He left it at that, and they lapsed again into silence. They sat until the chill made them shiver, and when they finally stood up again, Allura felt like she was on the verge of collapsing right then and there.

“Princess…you should get some sleep,” Coran told her softly.

She sighed. “We all should.”

* * *

Quintants, movements, deca-phoebs passed quickly. Allura counted fourteen of the latter.

Fourteen deca-phoebs in which the colony flourished in secret, hidden from the rest of the universe. Fourteen deca-phoebs in which civil unrest slowly gave way to stability Fourteen deca-phoebs during which she did not once speak to Lotor.

Until today.

“Queen Allura,” Keith asked, “Are you sure this is a good idea…”

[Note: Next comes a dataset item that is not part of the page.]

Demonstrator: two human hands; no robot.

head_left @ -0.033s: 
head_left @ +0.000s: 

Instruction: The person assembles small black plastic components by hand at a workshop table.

“I cannot ignore this meeting any longer,” she sighed. “The Galra empire may have shrunken to a fraction of its former size, but they are still a part of this universe. A part of the Coalition.” She allowed her shoulders to slump a bit as she anxiously intertwined her fingers. “Though I can’t say it won’t be…strange.”

“I could join you…” he offered, but she held up a hand.

“No. No, I must do this alone, Keith. But thank you. Truly.” She managed a smile as they reached the doors, and he nodded before she went inside.

The massive window overlooking the stars stretched so wide and tall that she could scarcely see its edges without craning her neck. It had long been her favorite room in the castle, and ever since it had been completed, she had spent all of the time she could spare here looking out at the stars. It appeared that she wasn’t the only one who found the view hypnotizing.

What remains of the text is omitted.